According to the memo, the findings of the reports “reaffirm the existence of systemic racism and workplace harassment within our service.”


The note cautions that June 15 will be a challenging day for members because of the release of the findings.


“That day, and the weeks that follow, will be challenging as we share and discuss the extent to which systemic racism has led to differential treatment of racial groups by our service,” the memo reads. “It will be difficult for you, our members, as it will lead some people to question the hard work you do every day.”


 


CHIEF EXPECTED TO ISSUE APOLOGY


Toronto Police Chief James Ramer is expected to issue an apology on Wednesday as police release the findings, CTV News has learned.


No details about the report are being publicly released prior to a 10:30 a.m. news conference, where Ramer will be answering questions.


The report follows a 2019 directive from the Ontario government, as per the 2017 Anti-Racism Act, that police forces in the province begin collecting race-based data in instances of reportable use of force.

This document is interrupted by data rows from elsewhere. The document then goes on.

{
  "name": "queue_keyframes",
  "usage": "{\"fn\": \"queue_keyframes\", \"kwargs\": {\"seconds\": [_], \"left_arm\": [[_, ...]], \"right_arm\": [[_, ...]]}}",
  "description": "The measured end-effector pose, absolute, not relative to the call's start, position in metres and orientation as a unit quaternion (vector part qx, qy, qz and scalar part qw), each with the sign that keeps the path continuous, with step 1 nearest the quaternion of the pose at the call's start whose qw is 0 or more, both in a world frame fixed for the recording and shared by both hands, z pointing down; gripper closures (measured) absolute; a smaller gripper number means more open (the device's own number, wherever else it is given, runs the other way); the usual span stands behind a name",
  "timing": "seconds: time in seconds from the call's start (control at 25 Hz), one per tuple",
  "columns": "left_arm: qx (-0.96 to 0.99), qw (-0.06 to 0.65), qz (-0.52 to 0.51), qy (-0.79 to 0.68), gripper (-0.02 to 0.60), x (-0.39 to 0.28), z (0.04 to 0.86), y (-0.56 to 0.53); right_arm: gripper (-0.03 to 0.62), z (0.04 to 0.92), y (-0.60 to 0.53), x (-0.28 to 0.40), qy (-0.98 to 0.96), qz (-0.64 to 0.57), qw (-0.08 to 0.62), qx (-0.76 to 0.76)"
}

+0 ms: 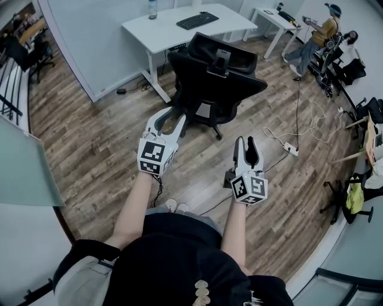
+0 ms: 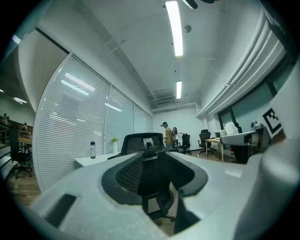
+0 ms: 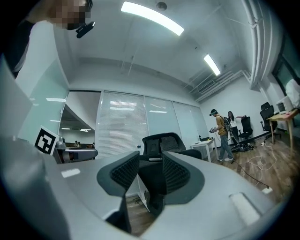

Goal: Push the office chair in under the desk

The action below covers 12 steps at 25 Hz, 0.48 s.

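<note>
Two grippers in hand, both held level out in front of us over the wood floor [image 1: 90, 137].

Left side: we hold the left gripper [image 1: 172, 117] with its jaws partly apart. The left gripper view [image 2: 157, 160] confirms a clear gap with nothing gripped; only the distant chair shows through it.

Centre: the white desk [image 1: 167, 33] carries a bottle [image 1: 152, 8] at its far left corner and a keyboard [image 1: 197, 20] near its far edge, right of the middle. The office chair [image 1: 212, 83] stands on the floor just off the desk's near edge, toward its right end. Its backrest faces us and the seat is outside the desk, not tucked under. We see the same chair in the left gripper view [image 2: 145, 140] and in the right gripper view [image 3: 161, 140]. Neither gripper touches it; both are well short of the backrest.

Right side: the right gripper [image 1: 245, 141] is likewise partly open and empty, its ribbed pads [image 3: 124, 171] standing apart. Right of it, a power strip [image 1: 291, 148] lies on the floor with a cable. At the far right, two people [image 1: 323, 33] stand beside a second desk [image 1: 266, 13].
</note>
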State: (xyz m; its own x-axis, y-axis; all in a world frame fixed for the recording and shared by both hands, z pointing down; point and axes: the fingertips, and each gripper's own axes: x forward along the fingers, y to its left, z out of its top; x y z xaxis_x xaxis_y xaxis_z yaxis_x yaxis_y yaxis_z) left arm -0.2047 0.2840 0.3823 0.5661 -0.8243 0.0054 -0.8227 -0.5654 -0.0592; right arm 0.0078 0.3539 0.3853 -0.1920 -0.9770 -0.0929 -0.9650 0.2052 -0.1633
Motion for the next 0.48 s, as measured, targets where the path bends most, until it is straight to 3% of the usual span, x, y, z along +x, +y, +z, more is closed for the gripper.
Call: {"fn": "queue_keyframes", "kwargs": {"seconds": [0.16,0.48], "left_arm": [[-0.885,0.022,-0.006,0.465,0.396,-0.203,0.382,0.289],[-0.880,0.025,-0.011,0.474,0.377,-0.196,0.393,0.305]], "right_arm": [[0.402,0.385,0.357,0.011,0.777,-0.038,0.097,-0.621],[0.390,0.391,0.362,0.021,0.782,-0.038,0.096,-0.615]]}}
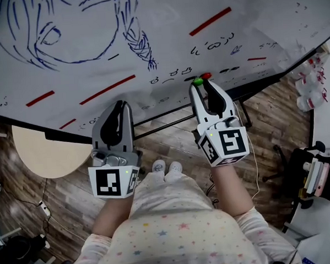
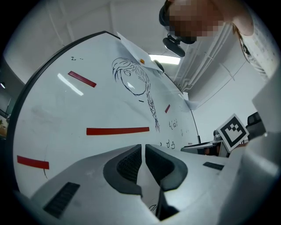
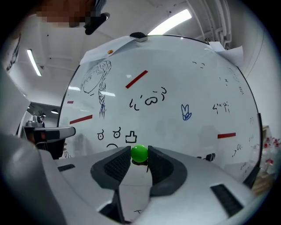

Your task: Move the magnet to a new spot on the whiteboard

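The right gripper (image 1: 201, 84) pinches the round green magnet (image 3: 139, 153), a ball with no visible long axis, low on the whiteboard (image 1: 166, 40) and seemingly touching it beside a red magnet (image 1: 206, 76), while the left gripper (image 2: 143, 147) has its jaws pressed together, empty, above the wooden floor (image 1: 171, 139).

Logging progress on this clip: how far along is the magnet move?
Done: the right gripper is clamped on the green magnet, low on the whiteboard beside a red magnet. In hand: that grip; whether the magnet is off the board I cannot tell. Left: carrying it to a new spot and releasing. The left gripper is shut, empty.
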`<state>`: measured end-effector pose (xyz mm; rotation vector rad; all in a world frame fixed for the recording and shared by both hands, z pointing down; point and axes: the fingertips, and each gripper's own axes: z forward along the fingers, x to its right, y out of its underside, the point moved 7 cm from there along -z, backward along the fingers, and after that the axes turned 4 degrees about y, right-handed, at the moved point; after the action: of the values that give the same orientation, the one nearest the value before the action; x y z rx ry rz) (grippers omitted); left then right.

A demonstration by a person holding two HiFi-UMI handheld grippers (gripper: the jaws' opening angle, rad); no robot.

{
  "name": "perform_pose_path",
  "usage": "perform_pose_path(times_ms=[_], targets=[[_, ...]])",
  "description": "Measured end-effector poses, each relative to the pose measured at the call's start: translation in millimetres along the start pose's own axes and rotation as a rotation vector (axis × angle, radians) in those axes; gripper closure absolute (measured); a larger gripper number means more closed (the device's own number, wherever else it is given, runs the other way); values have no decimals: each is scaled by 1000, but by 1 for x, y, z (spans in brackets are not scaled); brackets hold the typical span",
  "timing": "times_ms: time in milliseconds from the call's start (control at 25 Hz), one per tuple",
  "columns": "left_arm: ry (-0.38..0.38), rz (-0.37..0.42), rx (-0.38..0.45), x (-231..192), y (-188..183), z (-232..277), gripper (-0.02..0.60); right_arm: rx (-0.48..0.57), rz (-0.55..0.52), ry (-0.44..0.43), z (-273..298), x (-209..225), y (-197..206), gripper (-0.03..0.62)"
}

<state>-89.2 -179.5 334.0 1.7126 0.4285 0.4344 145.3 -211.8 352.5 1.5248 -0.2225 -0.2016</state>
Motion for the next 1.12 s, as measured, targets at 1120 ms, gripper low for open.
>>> perform_pose_path(times_ms=[1120], targets=[[-48, 20, -23, -3, 3, -9, 548, -25, 41, -10, 20, -1, 23, 473]])
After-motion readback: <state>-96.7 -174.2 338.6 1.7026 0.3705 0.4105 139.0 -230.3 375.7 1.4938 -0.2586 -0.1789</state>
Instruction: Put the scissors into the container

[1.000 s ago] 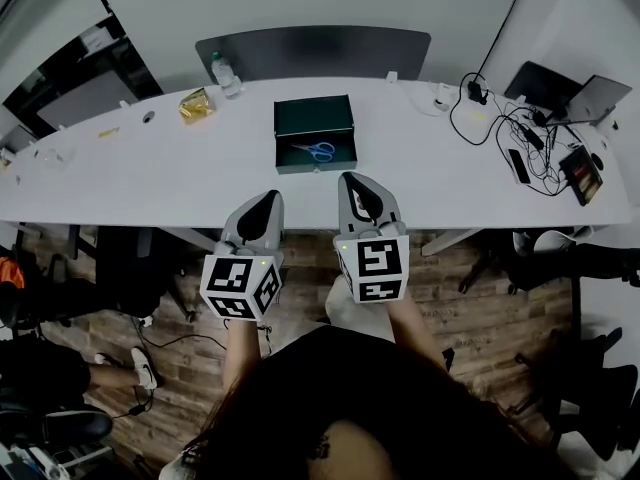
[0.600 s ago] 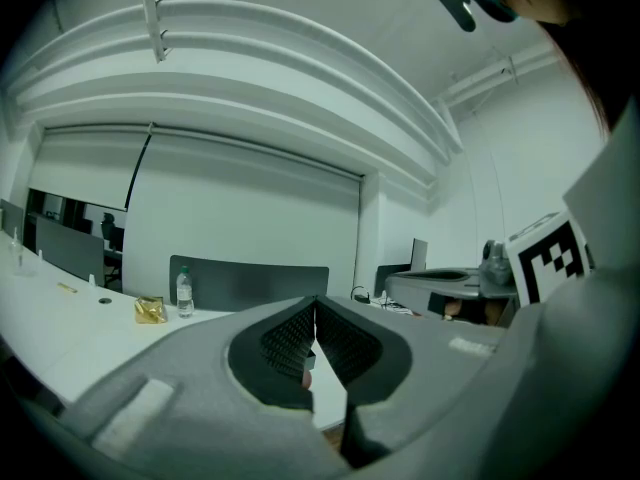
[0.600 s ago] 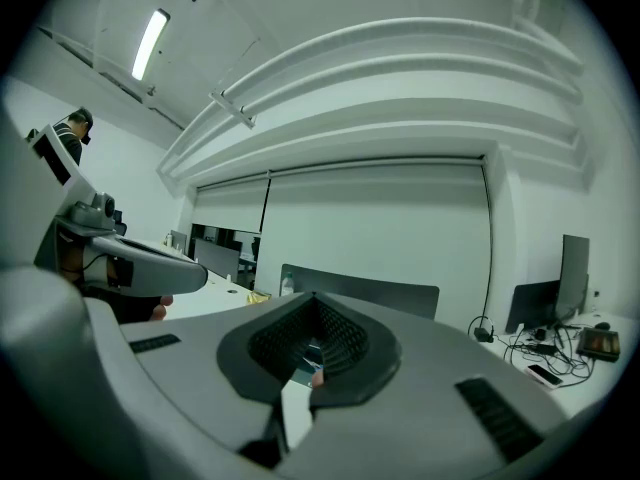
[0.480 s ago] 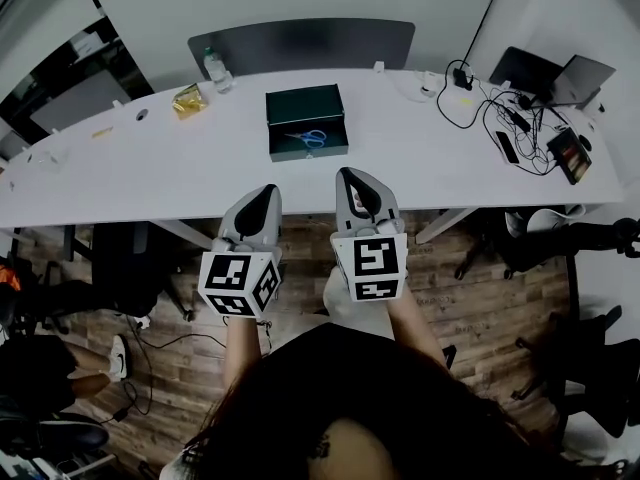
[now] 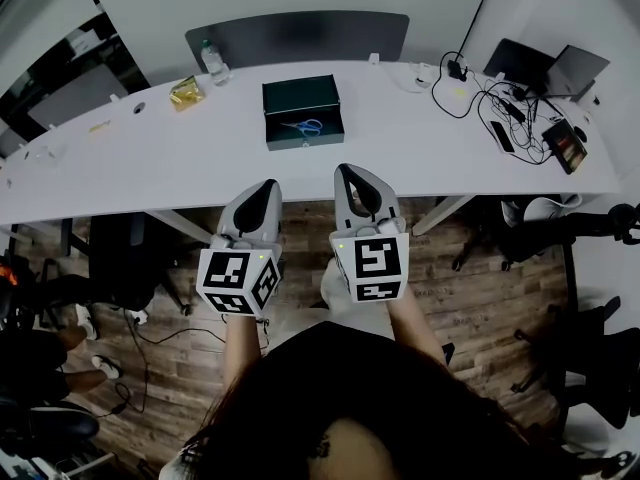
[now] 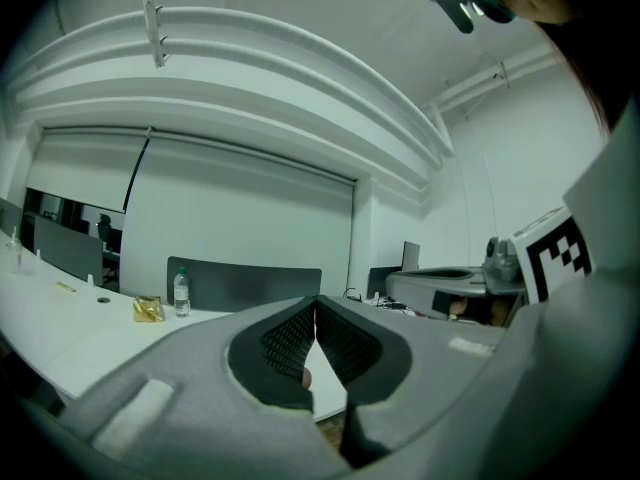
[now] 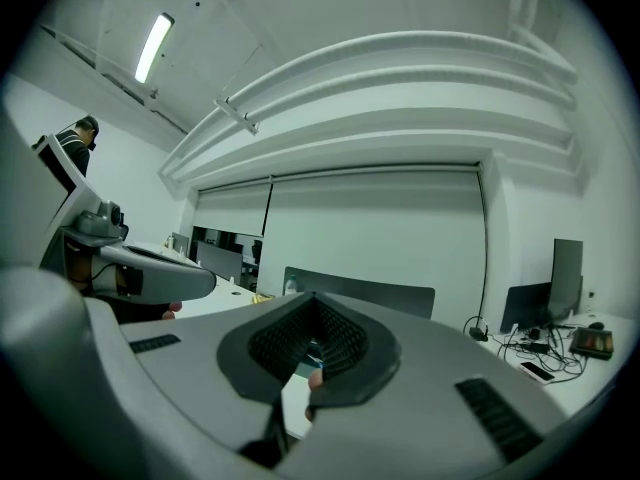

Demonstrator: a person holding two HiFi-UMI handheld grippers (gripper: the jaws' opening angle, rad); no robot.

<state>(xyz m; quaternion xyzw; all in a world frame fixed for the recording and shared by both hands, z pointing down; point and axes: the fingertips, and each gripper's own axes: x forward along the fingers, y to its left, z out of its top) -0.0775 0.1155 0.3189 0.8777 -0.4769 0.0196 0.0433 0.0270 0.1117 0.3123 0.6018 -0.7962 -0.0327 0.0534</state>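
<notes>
The dark green container stands open on the white table, and the blue-handled scissors lie inside it. My left gripper and right gripper hang side by side at the table's front edge, well short of the container. Both point level toward the table. In the left gripper view the left gripper has its pads together with nothing between them. In the right gripper view the right gripper is shut and empty as well.
A water bottle and a yellow packet sit at the table's back left. Cables, a phone and laptops crowd its right end. A grey chair back stands behind the table. Office chairs stand on the wooden floor at right.
Both grippers have drawn back from the table together with the head. The container and table now sit farther off and higher in the head view. Jaws stay shut.
</notes>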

The policy was aimed at combatting systemic racism in policing.


The Toronto Police Service began collecting race-based data in January 2020 and took the extra step of collecting information around strip searches in addition to use-of-force incidents.


While the results of the report are not yet public, advocates have long called for change when it comes to how police interact with people of colour, particularly Black and Indigenous minorities.


The past few years have also seen a public awakening when it comes to race and policing, spurred on by a number of high profile cases in the U.S., such as that of George Floyd as well as cases here in the GTA, such as that of Dafonte Miller.


A separate memo sent out Tuesday reminds members of the force that resources will be available to them to help process the material and better engage with the community.


“The reason this work is important is simple: effective policing is based on trust, and that trust depends on every person in the city being treated equally, and with dignity and respect,” the latest memo reads.